The msdn recommendations (listed in another answer) offers some guidance. For performance you should consider their usage and where the difference between structs and classes matter. The most important thing is to only use structs when the type is an actual value type, i.e. has value semantics. Using a class for a value type, or a struct for something that should be a reference type will quickly give confusing results with unintened copying or unintended references. Also remember that structs should always be immutable.

Only in extremely performance-sensitive situations should you ignore any of these basic rules (Case in point: The framework breaks the rules for the List.Enumerator structure!).

Perf considerations for structs vs classes:

If you pass your struct as an argument to a method, you will create a copy of the struct each time. This is why the docs recommend not making structs larger than 16 bytes.
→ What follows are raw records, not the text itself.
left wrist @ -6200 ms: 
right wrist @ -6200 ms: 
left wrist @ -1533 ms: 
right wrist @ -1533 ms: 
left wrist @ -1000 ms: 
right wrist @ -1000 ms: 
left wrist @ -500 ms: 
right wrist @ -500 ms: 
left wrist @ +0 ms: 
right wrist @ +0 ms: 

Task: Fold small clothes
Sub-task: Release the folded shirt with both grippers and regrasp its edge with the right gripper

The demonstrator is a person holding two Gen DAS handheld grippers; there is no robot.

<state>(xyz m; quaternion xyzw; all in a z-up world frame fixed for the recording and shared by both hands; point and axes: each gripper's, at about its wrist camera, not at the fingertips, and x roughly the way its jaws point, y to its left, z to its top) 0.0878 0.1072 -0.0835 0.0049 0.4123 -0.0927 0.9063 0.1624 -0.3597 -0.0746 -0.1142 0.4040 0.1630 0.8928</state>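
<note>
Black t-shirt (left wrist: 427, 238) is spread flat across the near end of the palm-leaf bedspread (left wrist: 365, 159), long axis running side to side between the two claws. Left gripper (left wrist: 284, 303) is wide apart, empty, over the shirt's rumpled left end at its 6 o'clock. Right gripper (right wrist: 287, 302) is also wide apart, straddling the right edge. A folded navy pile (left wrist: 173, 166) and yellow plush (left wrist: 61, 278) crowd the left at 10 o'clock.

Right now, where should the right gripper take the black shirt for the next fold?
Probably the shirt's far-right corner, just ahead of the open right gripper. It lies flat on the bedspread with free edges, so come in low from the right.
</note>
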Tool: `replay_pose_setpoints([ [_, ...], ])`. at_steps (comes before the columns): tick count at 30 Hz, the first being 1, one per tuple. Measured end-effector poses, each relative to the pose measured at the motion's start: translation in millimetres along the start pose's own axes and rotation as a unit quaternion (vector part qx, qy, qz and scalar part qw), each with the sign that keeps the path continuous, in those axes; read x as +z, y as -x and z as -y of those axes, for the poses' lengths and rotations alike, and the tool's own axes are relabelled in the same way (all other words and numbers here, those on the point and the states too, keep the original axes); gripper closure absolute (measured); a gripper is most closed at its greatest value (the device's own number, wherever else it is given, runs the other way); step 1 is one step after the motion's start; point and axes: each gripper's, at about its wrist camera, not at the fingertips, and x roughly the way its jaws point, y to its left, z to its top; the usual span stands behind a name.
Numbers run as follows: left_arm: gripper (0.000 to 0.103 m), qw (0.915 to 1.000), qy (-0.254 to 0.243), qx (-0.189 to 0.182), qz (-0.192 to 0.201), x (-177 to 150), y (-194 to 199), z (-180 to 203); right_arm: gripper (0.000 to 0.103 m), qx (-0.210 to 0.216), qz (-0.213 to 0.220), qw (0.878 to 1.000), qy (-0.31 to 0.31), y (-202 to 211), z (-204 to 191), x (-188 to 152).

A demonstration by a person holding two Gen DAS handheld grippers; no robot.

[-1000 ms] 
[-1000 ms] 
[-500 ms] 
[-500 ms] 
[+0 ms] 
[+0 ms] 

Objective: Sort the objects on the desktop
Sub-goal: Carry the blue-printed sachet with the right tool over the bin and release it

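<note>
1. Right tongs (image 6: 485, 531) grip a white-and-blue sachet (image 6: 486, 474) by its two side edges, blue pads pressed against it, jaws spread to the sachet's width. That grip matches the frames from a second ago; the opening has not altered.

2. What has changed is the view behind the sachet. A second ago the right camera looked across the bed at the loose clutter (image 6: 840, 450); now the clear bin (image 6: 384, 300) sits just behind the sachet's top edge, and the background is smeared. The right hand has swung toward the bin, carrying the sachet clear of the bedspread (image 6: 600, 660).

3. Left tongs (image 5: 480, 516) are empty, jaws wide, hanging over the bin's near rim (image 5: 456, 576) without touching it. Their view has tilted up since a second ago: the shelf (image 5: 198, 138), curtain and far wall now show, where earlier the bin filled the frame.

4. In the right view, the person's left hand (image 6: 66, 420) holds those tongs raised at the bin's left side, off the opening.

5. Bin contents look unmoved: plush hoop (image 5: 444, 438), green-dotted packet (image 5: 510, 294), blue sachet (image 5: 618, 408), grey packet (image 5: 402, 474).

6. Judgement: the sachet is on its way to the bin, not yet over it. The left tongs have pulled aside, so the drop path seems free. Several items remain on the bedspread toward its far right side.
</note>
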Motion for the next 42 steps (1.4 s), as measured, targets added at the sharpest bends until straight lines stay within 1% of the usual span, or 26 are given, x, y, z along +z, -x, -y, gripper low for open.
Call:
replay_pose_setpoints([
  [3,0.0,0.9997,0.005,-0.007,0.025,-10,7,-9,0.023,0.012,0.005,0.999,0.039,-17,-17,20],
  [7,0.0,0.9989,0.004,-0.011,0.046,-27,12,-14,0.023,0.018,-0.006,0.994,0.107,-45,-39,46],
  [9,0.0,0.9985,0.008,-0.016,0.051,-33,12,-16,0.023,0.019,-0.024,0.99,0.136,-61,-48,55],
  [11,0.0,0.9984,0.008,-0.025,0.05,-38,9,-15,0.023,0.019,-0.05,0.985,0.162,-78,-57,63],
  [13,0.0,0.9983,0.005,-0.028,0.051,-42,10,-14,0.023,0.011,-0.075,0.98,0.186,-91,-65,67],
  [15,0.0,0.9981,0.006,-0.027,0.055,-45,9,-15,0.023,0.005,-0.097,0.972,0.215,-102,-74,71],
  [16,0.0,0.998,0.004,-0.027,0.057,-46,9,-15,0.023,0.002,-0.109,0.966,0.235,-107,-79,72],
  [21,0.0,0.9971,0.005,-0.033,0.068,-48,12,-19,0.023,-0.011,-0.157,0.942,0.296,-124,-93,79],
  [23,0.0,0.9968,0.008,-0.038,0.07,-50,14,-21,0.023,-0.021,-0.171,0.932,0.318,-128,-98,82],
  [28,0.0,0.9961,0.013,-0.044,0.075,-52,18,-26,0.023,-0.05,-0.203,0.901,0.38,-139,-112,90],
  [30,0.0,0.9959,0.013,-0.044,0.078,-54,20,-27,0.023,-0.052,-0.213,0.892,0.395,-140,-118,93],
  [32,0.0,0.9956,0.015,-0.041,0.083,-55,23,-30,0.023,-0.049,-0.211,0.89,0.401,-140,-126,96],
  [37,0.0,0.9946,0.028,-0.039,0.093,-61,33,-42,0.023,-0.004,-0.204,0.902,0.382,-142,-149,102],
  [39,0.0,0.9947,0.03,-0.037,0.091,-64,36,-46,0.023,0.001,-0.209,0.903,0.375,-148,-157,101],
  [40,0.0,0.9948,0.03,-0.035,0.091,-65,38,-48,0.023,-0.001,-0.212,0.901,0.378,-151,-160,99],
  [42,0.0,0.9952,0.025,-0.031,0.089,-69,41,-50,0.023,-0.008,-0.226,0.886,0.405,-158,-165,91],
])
double Distance(Vector3D a, Vector3D b)   // Copies both 24-byte structs
{
   return Math.Sqrt((a.X - b.X *....);
}

In the scenario above, a 3D vector of 3 doubles would make 24 bytes and would be larger than the recommended 16, but I'd still argue that a struct makes sense since it is clearly a value type, especially you have a Vector2D containing two doubles (16 bytes) that is a struct!

The key to using structs efficiently, and where their performance really shines, is to use them for cache locality and avoiding many allocations. To re-use the Vector example above, if you have this method

double AverageDistanceFromOrigin(Vector3D[] points) // Single reference passed
{
   double sum = 0.0;
   for(...)                                         
      sum += Math.Sqrt(points[i].X... + ... + ...)  // No copies
   return sum/points.Length;
}

You may see a good performance difference in favor of structs. The reason is that now you are passing a single reference (the array) to the method, so there is no extra overhead for copying the struct per call(Note that the method does not call a distance-method for each entry in the array).

The array-of-structs is also laid out consecutively in memory like [x1, y1, z1, x2, y2, ...] so the cpu will load e.g. 16 coordinates at a time into the cache , leading to few cache misses. Compare that to a class Vector3D implementation: now an array of vectors will be allocated and each entry in the array will also be a reference that has to be heap allocated, and later garbage collected. The array is now an array of references [ref to v1, ref to v2, ref to v3] each of which may have any address in the heap, and may not sit next to eachother. This can lead to many more cache misses than the struct case.

  • Use structs only if your type has value semantics (and vice versa).
  • Don't pass large structs individually to methods; Operate on lists/arrays of structs to avoid copying
  • Don't consider the 16-byte limit as a hard limit: you can use much larger structs, but remember to avoid passing them individually to methods.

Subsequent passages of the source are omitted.